That's pretty neat Gianni. The closest large German city at that latitude is
Frankfort. It would be interesting to see if Fer's equations produce the
same result.
----- Original Message -----
From: Gianni Ferrari
To: LISTA INGLESE
Sent: Saturday, April 10, 2004 9:07 AM
Subject: Re: Reverse Engineer Oldest SGS
Because in the ancient sundial that need restoration (very frequent in
Italy) it is not always possible to measure the angles between the hour
lines, some time ago I have devised a different method to find the sundial
parameters in which we need only the knowledge of the equinoctial line and
of some points where the hour line cross it.
Let be:
- E the point in which the meridian line crosses the equinoctial
one;
- P1 and P2 the points in which two hour lines cross the
equinoctial ;
- (P1-E) and (P2-E) the distances between the points P1 , E and
P2 , E (measured on the sundial).
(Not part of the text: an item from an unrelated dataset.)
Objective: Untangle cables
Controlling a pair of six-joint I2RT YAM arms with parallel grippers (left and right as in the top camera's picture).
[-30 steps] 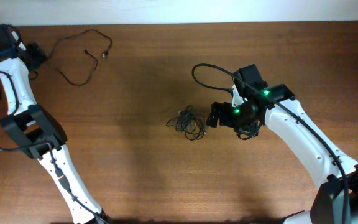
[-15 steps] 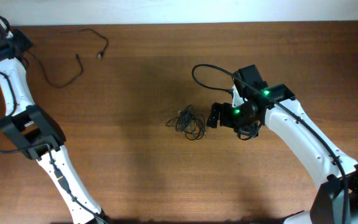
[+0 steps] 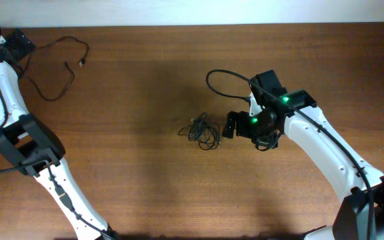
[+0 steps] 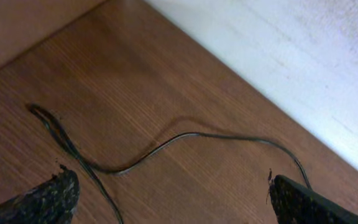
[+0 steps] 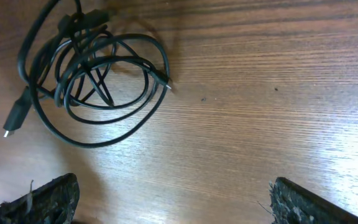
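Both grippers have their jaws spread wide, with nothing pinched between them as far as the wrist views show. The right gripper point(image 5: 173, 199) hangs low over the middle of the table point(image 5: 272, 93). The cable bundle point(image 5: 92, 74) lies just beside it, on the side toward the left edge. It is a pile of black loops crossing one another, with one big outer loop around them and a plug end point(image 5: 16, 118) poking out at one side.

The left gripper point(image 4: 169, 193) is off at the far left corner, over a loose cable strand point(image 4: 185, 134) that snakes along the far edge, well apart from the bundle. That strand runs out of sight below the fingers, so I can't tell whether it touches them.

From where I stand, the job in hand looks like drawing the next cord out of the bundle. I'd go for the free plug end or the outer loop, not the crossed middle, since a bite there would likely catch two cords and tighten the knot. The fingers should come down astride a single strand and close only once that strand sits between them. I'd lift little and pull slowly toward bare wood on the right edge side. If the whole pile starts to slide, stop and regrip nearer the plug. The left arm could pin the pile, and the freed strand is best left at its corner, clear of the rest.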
These values are positive if the point P
is in the afternoon, are negative if it is before noon.
- (N1*15) and (N2*15) the hour angles of the two hour lines
We get then :
(P1-E)/(P2-E) = [tan(N1*15-Ws)+tan(Ws)] / [tan(N2*15-Ws)+tan(Ws)]
where Ws is the hour angle of the sub-style line .
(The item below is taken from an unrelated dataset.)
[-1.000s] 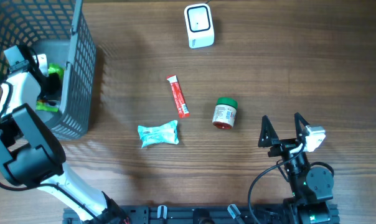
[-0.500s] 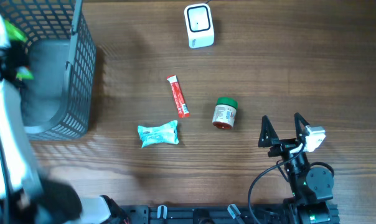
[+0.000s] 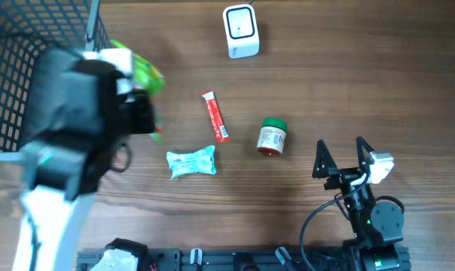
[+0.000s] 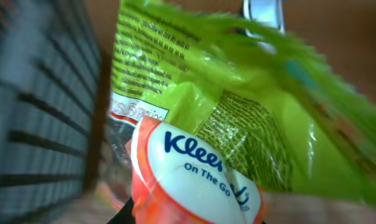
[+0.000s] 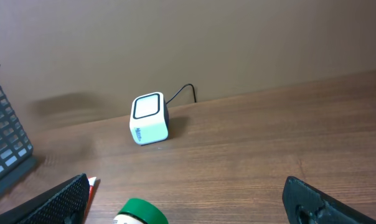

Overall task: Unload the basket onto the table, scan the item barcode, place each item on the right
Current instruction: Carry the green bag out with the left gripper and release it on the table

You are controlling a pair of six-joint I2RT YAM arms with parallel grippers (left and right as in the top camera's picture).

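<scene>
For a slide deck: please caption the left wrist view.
Close-up of a green Kleenex pack, held aloft beside the dark mesh basket.

The overhead camera looks straight down on the whole table (image 3: 378, 90). My left wrist camera sits hard against a green packet (image 4: 250, 124), blurred, with what may be the basket (image 4: 45, 124) at left. My right wrist camera sits low, facing across the wood toward the scanner (image 5: 149, 118), which the overhead view shares.
</scene>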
If k = [(P1-E)*tan(N2*15)] / [(P2-E)*tan(N1*15)] we obtain the
formula :
tan(Ws) = (k-1) / [tan(N2*15) - k*tan(N1*15)] from which Ws .
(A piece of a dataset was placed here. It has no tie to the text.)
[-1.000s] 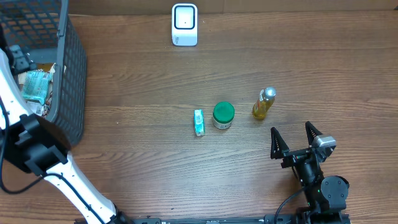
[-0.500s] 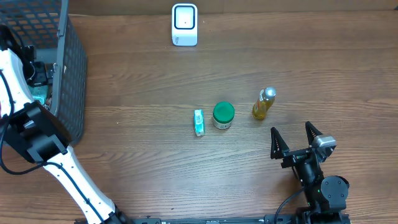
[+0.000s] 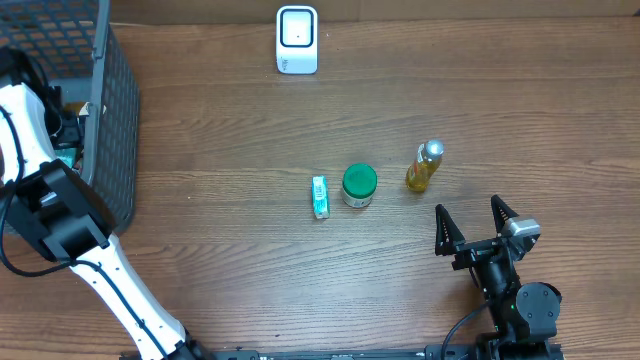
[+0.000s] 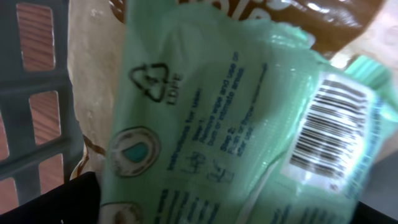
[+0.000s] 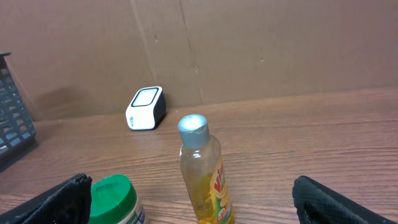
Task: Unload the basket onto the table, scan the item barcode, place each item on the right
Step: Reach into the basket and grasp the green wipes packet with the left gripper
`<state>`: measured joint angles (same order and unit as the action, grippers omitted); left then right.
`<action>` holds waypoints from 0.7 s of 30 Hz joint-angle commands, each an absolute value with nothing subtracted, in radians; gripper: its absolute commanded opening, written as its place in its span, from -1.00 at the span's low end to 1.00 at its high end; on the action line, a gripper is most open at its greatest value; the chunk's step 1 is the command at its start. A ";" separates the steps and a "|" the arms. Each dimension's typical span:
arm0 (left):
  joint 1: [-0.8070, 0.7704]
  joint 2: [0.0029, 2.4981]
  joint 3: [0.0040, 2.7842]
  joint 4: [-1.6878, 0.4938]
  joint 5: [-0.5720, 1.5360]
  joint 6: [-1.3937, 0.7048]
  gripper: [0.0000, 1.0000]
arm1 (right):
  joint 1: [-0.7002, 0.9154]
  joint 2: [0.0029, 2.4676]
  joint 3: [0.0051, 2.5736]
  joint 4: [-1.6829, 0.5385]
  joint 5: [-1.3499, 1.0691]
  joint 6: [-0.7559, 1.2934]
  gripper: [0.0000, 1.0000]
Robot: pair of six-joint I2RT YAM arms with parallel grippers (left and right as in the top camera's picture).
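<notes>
A pale green plastic packet (image 4: 205, 124) with a black barcode (image 4: 329, 137) fills the left wrist view, lying in the basket on a brown bag (image 4: 323, 12). My left gripper (image 4: 217, 211) is down in the basket right over the packet, open, its black fingers (image 4: 50, 199) at the frame's bottom corners. The white scanner (image 3: 297, 40) stands at the table's far edge. My right gripper (image 3: 476, 228) rests open near the front right, with nothing between its fingers. It faces a yellow bottle (image 5: 202, 174) and a green-lidded jar (image 5: 112, 199).
The dark mesh basket (image 3: 115, 120) occupies the left end of the table, its grey wall (image 4: 37, 124) close beside the packet. A small green and white box (image 3: 320, 197), the jar (image 3: 359, 185) and the bottle (image 3: 424, 167) stand in a row mid-table.
My left arm has pushed deeper into the basket and now covers the packet from above, and its jaws opened slightly wider. The right arm has not moved.
</notes>
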<state>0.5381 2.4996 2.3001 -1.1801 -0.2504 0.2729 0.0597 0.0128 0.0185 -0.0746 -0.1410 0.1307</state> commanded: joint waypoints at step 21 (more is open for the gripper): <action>0.502 2.421 2.352 -1.231 -0.185 0.120 -0.61 | 0.064 0.003 0.008 -0.070 -0.133 0.131 1.00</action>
If Mu is the angle between the Equinoctial line and the horizontal one
and
A= tan(Ws) ; B = tan(Mu) we have
cos(Latitude)=[ B/A]*SQR {(1+A*A) / 1+ B*B)}
From sin(d) =tan(Mu)*tan(Latitude) we obtain the declination
d of the wall , and from
sin(Gam) = cos(Latitude)*cos(d) the angle Gam between
the style and the wall.
Finally from
(P1-E) = R*[tan(N1*15-Ws) + tan(Ws)] / cos(Gam)
we may calculate the length of the ortho-style R
--------------------------------
I have tried to do some measures from the photo of the "The Oldest Stained
Glass Sundial"
that is in John Carmichael's site and I have found the followings
results (obviously very approximate):
P1 on the equinoctial line = intersection with the 8h line; N1*15 = -60
P2 on the equinoctial line = intersection with the 14h line; N2*15 = 30
From the photo I have found : P1-E = -59 ; P2-E = +38.5 ; Mu = 13d
The results are :
Latitude = 44.9d
Wall_Decl = -13.3d (East)
Sub-style hour angle = -18.5d that is, sub-style hour = 10h 46m
Angle between the plane and the style = 43.6d
Ortho-style = 0.593 times the distance between the points E and P1
It would be interesting to compare these results with those gotten with
other methods.
Note 1 - in my opinion the sundial was probably calculated for a latitude
of 45d and not for a particular place in Germany or in Switwerland.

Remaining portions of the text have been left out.